- Species: Ulmus americana
- Cultivar: 'Ascendens'
- Origin: Seneca Park, Rochester, New York

= Ulmus americana 'Ascendens' =

Elm cultivar

The American elm cultivar Ulmus americana 'Ascendens', 'Upright American elm', was cloned c.1910 by Bernard H. Slavin, Superintendent of Parks, Rochester, New York, from a tree growing in Seneca Park, Rochester, and named in 1927 for its narrow oval form.

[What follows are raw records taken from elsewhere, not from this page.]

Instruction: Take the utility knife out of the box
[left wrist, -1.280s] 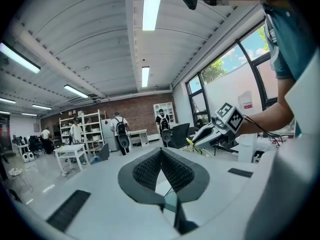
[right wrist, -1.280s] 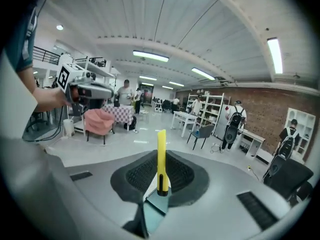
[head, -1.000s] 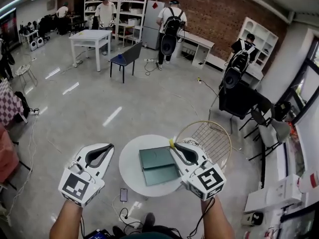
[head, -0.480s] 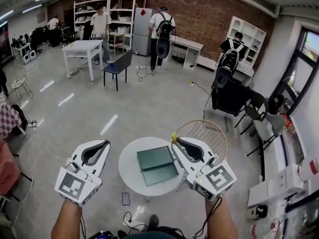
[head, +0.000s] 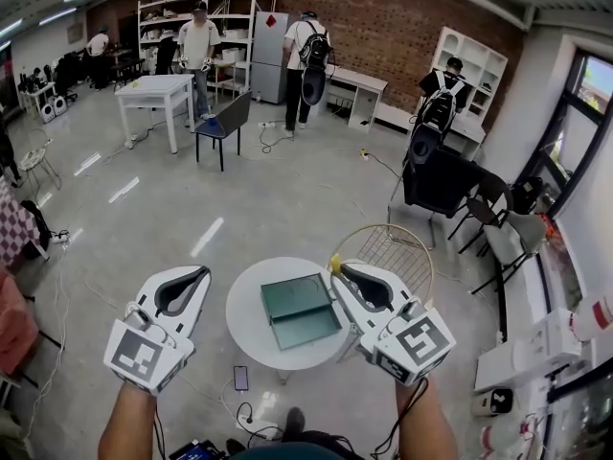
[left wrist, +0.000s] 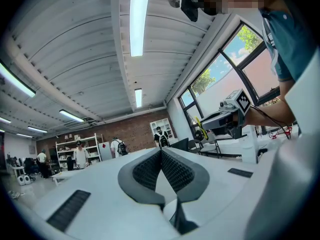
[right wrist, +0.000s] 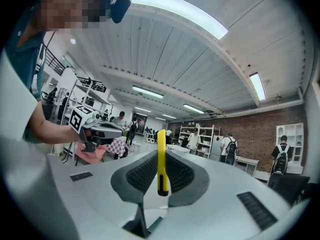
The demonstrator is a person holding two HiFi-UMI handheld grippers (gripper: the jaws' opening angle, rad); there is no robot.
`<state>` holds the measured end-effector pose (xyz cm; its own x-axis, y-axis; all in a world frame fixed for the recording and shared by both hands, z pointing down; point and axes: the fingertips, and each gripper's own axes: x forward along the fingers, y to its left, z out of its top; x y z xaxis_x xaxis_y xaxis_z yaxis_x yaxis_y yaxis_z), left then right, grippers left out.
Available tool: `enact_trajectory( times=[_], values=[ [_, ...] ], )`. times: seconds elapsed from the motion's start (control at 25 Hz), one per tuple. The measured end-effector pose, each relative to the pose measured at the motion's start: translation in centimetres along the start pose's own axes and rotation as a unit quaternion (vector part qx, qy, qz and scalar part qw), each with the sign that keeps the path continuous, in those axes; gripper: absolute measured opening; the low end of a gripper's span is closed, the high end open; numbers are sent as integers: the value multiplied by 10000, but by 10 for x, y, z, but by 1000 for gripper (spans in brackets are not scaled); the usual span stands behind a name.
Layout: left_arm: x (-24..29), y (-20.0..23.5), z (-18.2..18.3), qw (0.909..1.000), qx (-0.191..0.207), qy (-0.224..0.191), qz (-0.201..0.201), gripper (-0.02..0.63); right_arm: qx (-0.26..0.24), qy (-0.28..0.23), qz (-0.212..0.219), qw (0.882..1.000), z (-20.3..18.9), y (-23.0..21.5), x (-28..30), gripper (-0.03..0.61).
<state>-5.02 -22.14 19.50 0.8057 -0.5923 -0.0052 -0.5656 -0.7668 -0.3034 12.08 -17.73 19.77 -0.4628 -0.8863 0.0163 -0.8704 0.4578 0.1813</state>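
A: Where is the utility knife (right wrist: pixel 161 161) sitting right now?

B: It is standing upright, clamped between the jaws of the right gripper (head: pixel 337 274), and poking up at about 1 o'clock from the box (head: pixel 299 310).

A: So the removal is looking done?

B: I am judging so. The knife is hanging clear of the open box, which is lying on the round table (head: pixel 251 329) and appearing empty. Only setting the knife down may be remaining.

A: And the left gripper (head: pixel 196 278)?

B: It is hovering at 9 o'clock of the table, its jaws pressing together on nothing.
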Motion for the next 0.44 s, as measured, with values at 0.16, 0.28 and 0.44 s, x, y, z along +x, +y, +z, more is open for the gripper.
enact_trajectory(
  times=[0.16, 0.28, 0.44],
  values=[
    [-3, 5, -2, 10000, -10, -9, -53, 18, -86, 14, -9, 10000, -4, 2, 3, 71],
    [6, 16, 6, 10000, 3, 3, -72, 18, -22, 30, -30, 10000, 5, -8, 12, 71],
    [14, 35, 24, 10000, 10, 51, -64, 18, 117, 75, -68, 9999, 27, -16, 26, 71]
  ],
)
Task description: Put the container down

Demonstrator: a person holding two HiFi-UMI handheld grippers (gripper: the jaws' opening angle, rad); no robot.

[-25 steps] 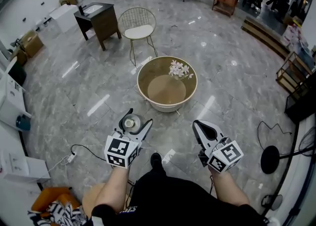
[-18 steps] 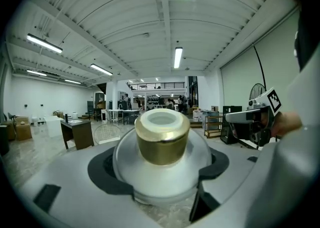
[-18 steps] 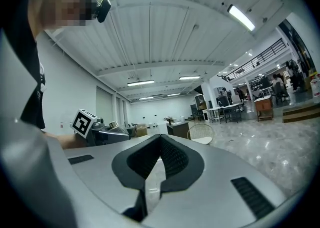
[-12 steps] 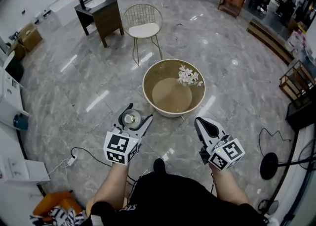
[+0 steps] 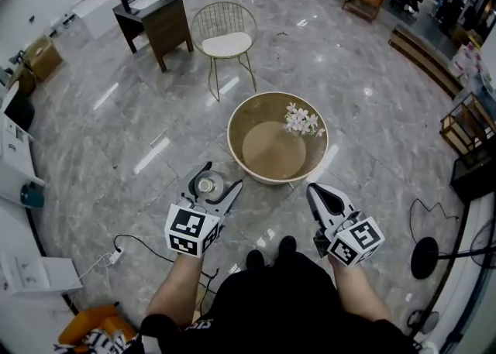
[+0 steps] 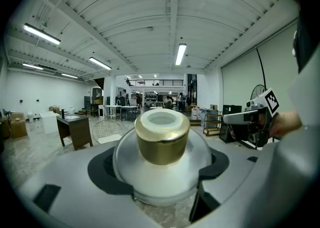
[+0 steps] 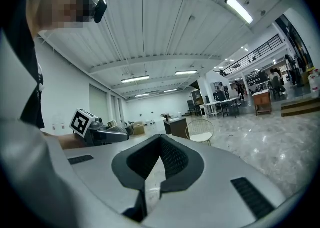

See also the similar cultivars 'Columnaris' and 'Augustine Ascending'. It is not known why such a promising clone as 'Ascendens' appears rare in cultivation, but 'Augustine Ascending' was released at about the same date. Neither Green nor Santamour suggested that they were synonyms.

==Description==
The tree has small, fastigiate lateral branches forming a narrow, oval head. Its leaves are similar in shape and texture to those of the parent species, but slightly smaller. Arnold Arboretum, however, report leaves 3 to 6 in. long and 2 to 4 in. wide. The bark remains smooth for longer than usual in the species and its fissures are less deep, while the trunk lacks the marked buttressing of the species.

==Pests and diseases==
The clone's resistance to Dutch elm disease is not known, but the species is highly susceptible to the disease and elm yellows; it is also moderately preferred for feeding and reproduction by the adult elm leaf beetle Xanthogaleruca luteola, and highly preferred for feeding by the Japanese beetle Popillia japonica in the United States. U. americana is also the most susceptible of all the elms to verticillium wilt.

==Cultivation==
In an article on the cultivar, Trees Magazine (Sept.-Oct. 1941), observing of American elm that there were "too many city streets where sidewalks are upheaved by its heavily buttressed trunk, lawns impaired by its massed tops, and roofs overhung by upper branches brushing the gables of homes," described 'Ascendens' as, by contrast, "an ideal variety for the narrow streets of our cities and for small-area planting".
The tree was much planted in the Rochester area. It was described as hardy and less prone to wind-damage than broader forms. The tree is not known to have been cultivated beyond the US.

==Accessions==

===North America===
Arnold Arboretum, US. Acc. no. 140-61.